WORK TO COMPLETE:
Everything from the line containing "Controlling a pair" through the final line of the listing below should be given again, word for word, and nothing else.

MATERIAL PROVIDED:
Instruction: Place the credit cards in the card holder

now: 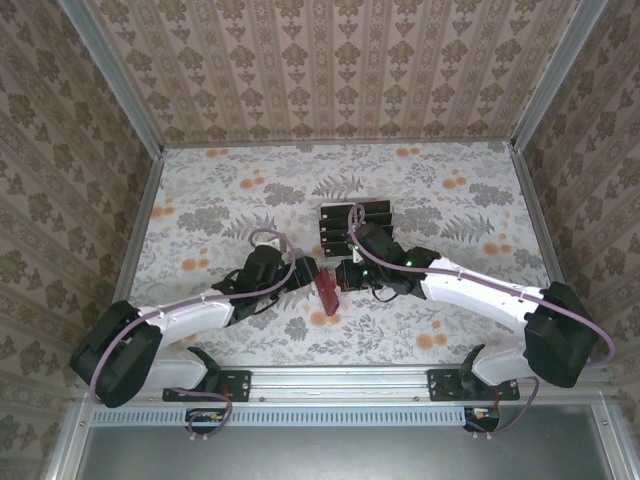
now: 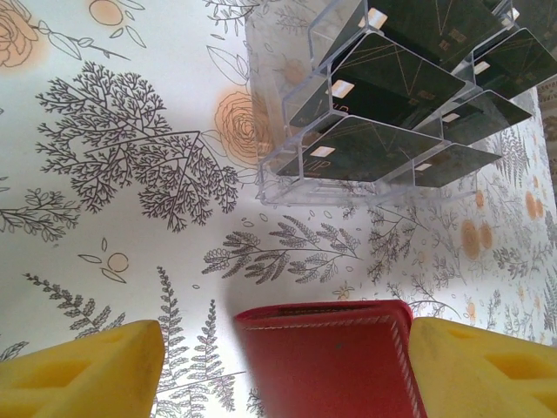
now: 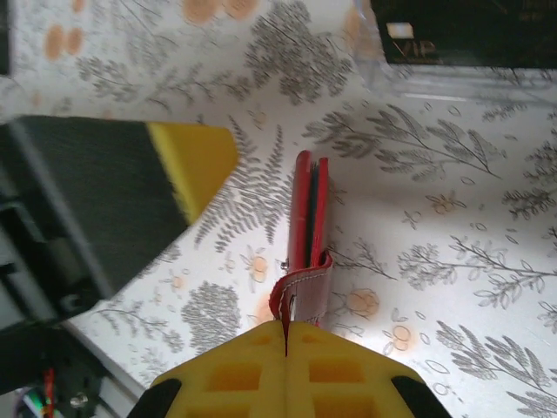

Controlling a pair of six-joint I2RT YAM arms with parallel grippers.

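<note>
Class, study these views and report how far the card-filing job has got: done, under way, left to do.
Done: nothing evident; the credit cards sit in the clear rack. In hand: the right gripper is shut on a flap of the folded card holder, the left gripper open either side of it. Left: open the holder and move each card in.

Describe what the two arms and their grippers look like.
The left arm and right arm both have white shells with bulky black joints, and a lilac cable loops along each. The left gripper and right gripper carry chunky yellow fingers with rectangular recesses moulded in, on black backing. Small green lights glow near the right wrist.
</note>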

WRITTEN ANSWER:
Controlling a pair of six-joint I2RT YAM arms with parallel grippers.

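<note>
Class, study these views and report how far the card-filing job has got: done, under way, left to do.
Done: nothing evident; the credit cards sit in the clear rack. In hand: the right gripper is shut on a flap of the folded card holder, the left gripper open either side of it. Left: open the holder and move each card in.

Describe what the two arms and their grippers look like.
The left arm and right arm both have white shells with bulky black joints, and a lilac cable loops along each. The left gripper and right gripper carry chunky yellow fingers with rectangular recesses moulded in, on black backing. Small green lights glow near the right wrist.
</note>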

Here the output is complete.